* **TASK PROMPT**
Where does the word "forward" occur in the material? Copy each line that has it.

....

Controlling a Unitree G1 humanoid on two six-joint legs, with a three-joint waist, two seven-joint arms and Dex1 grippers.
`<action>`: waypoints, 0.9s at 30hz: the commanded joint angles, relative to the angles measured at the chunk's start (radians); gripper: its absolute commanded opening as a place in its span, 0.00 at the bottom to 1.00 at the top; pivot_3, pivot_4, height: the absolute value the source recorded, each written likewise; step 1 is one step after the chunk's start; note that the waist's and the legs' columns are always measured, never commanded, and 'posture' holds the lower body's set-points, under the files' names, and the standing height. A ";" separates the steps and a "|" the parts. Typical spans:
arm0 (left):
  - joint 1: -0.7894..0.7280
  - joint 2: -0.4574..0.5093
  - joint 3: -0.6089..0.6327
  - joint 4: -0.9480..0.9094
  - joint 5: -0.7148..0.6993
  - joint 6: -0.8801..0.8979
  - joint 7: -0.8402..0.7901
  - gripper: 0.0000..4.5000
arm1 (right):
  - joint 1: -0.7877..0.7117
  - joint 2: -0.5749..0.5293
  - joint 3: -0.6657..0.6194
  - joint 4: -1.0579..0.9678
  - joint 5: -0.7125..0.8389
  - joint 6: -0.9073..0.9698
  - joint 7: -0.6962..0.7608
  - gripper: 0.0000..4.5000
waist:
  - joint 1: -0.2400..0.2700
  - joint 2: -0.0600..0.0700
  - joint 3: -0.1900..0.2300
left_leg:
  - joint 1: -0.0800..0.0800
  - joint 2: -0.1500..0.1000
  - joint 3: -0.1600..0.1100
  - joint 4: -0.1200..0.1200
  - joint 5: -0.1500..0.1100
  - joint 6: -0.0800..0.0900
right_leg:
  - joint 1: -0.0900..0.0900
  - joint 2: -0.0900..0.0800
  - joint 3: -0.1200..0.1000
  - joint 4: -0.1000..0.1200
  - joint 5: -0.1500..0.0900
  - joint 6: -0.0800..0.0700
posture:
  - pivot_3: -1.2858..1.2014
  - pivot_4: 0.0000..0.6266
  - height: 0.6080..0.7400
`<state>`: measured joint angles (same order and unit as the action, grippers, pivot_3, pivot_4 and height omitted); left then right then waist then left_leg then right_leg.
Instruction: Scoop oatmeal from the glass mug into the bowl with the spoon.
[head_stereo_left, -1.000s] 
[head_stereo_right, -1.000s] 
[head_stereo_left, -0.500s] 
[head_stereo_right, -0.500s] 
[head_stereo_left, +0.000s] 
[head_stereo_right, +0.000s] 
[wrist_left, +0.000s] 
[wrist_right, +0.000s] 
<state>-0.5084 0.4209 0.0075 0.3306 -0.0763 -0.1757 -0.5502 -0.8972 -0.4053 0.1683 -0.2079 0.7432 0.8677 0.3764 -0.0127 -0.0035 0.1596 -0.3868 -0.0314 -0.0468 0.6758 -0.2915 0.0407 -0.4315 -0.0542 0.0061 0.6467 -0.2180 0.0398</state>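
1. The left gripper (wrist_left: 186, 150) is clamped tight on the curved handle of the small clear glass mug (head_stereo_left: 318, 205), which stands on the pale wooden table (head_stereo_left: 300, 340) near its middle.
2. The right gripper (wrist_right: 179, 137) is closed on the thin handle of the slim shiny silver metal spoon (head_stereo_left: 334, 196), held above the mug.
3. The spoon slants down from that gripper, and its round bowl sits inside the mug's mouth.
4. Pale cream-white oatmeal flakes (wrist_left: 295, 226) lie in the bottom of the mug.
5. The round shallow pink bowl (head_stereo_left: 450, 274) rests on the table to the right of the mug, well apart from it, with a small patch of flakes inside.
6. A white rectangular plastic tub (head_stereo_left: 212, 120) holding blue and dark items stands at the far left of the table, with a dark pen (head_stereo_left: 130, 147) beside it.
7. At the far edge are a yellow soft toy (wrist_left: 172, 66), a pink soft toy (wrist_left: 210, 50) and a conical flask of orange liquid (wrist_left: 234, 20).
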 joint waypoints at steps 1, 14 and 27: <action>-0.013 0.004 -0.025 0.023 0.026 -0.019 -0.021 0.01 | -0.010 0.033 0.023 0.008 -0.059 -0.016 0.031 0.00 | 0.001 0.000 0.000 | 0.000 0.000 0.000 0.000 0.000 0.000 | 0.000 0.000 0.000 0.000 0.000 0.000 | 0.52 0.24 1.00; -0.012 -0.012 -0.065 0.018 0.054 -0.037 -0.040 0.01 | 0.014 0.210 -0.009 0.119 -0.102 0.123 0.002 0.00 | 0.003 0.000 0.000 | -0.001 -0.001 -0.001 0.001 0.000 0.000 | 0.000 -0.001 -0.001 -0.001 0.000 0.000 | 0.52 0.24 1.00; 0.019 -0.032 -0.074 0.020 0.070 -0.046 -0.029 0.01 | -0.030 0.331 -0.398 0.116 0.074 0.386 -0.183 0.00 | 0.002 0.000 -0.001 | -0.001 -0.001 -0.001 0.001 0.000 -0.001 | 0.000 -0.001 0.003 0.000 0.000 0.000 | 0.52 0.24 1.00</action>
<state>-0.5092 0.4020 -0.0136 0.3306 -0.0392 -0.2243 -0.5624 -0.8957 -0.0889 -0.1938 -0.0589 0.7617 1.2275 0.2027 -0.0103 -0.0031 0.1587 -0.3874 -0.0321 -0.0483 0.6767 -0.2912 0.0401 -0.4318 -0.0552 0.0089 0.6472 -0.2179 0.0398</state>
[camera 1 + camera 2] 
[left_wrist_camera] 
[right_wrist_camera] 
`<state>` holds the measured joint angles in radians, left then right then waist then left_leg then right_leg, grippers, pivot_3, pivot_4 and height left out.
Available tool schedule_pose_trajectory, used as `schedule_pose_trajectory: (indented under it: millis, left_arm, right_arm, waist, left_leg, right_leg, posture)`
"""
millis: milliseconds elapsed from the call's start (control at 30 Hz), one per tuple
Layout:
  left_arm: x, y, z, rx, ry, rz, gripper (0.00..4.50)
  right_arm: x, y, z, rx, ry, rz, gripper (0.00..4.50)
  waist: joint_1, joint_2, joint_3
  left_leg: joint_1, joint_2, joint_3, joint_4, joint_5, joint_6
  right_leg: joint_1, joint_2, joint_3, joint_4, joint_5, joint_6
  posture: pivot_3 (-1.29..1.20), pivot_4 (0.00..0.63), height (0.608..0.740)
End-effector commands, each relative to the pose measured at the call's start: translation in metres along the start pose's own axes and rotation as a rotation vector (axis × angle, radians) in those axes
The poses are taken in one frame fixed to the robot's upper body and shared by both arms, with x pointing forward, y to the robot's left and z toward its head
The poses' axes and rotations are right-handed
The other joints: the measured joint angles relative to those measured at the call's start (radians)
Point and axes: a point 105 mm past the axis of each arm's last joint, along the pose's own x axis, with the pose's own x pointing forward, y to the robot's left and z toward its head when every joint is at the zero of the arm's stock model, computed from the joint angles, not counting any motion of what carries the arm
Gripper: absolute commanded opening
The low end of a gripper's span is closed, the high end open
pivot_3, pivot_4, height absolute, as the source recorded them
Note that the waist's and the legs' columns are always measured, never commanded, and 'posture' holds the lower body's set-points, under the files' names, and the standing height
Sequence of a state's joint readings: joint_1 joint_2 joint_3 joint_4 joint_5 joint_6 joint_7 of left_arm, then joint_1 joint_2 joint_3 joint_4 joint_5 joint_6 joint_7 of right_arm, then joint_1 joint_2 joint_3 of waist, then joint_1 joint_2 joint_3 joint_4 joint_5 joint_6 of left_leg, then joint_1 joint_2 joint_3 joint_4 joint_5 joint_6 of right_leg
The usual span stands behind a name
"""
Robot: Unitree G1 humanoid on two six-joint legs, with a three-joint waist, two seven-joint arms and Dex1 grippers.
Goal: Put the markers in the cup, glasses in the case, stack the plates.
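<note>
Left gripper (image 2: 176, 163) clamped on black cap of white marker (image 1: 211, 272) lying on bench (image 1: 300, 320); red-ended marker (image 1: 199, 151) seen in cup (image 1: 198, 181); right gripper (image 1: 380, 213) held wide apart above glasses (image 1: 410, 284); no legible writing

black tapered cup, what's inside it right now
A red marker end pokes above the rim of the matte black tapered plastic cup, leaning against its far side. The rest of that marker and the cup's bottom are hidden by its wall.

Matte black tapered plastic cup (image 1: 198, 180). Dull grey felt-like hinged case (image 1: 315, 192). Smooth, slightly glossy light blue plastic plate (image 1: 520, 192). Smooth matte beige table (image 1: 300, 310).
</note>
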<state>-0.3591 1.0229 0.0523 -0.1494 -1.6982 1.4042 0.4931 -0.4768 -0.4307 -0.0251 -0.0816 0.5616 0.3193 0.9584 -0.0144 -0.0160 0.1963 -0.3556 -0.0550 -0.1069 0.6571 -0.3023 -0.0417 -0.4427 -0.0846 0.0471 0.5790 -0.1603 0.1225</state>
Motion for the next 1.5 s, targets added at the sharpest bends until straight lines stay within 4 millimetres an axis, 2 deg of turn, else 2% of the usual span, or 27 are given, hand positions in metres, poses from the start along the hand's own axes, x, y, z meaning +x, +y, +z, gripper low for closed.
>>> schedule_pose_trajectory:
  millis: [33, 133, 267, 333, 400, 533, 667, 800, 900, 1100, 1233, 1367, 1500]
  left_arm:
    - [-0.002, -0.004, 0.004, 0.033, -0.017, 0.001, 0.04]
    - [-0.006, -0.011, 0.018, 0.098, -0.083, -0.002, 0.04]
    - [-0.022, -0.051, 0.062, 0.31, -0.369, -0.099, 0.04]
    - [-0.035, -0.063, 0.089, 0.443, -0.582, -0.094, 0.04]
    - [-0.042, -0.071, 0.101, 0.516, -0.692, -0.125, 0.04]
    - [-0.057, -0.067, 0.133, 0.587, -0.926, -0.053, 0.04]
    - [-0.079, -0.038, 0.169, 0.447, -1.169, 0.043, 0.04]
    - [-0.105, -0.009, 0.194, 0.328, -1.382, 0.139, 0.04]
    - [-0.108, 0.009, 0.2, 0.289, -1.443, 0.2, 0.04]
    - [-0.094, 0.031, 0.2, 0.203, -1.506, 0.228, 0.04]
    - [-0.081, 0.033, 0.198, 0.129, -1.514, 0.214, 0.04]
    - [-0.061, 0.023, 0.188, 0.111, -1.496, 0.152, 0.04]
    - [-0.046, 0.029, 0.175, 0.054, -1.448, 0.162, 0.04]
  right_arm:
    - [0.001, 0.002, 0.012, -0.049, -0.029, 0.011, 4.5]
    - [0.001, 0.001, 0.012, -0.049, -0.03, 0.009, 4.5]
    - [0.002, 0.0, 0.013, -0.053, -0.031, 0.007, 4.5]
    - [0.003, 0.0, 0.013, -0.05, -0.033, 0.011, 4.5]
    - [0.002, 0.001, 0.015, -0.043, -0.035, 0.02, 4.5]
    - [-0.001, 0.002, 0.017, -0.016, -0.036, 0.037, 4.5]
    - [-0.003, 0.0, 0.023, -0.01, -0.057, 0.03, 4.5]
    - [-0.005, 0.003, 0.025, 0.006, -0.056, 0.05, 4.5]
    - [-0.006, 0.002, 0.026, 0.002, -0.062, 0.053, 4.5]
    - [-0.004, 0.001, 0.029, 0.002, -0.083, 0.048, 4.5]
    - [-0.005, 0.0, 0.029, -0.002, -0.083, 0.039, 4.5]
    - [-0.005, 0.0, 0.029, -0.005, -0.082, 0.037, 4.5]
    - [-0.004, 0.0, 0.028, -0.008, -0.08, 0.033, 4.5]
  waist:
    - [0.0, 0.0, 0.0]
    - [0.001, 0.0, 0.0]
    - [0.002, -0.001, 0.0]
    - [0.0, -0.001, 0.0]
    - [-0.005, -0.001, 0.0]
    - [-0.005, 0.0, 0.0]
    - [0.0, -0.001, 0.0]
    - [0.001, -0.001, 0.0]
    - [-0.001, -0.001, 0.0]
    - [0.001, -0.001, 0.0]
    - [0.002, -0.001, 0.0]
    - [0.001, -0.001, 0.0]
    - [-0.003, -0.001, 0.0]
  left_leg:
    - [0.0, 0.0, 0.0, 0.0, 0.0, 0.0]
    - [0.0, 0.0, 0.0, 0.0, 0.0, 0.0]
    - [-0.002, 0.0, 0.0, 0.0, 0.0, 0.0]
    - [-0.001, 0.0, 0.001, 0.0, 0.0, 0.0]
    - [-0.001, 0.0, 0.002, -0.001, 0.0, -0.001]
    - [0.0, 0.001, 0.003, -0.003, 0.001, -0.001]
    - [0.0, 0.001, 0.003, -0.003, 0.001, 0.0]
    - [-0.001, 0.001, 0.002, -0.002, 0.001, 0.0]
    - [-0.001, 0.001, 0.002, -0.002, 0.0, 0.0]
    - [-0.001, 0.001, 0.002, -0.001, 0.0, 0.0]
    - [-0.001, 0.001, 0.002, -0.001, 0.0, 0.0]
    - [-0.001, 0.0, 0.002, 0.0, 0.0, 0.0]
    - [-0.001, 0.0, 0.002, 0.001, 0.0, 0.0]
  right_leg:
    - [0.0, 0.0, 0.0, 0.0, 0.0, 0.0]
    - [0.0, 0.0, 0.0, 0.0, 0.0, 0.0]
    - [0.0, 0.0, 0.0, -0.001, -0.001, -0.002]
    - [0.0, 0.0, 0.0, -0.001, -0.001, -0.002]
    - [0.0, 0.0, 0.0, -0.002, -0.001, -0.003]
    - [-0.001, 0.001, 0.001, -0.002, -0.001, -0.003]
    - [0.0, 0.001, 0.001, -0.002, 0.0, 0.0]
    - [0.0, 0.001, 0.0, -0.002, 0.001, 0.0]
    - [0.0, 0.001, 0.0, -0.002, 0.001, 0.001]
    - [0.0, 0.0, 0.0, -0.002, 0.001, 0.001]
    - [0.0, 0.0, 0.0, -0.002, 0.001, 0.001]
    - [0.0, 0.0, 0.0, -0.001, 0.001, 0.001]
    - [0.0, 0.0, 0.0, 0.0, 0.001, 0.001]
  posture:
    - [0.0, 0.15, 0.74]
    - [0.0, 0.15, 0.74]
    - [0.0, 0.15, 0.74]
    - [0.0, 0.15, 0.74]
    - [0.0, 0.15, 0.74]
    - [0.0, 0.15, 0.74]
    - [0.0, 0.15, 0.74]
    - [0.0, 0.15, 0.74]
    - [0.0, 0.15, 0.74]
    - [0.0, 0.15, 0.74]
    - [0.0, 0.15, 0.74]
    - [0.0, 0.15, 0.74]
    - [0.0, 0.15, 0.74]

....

* **ANSWER TO THIS EXERCISE**
The poses are taken in one frame fixed to the robot's upper body and shared by both arms, with x pointing forward, y to the robot's left and z toward its head
Point and axes: a point 105 mm past the axis of each arm's last joint, along the pose's own x axis, with the pose's own x pointing forward, y to the robot's left and z toward its head when every joint is at the zero of the arm's stock model, computed from the joint angles, not counting any motion of what carries the arm

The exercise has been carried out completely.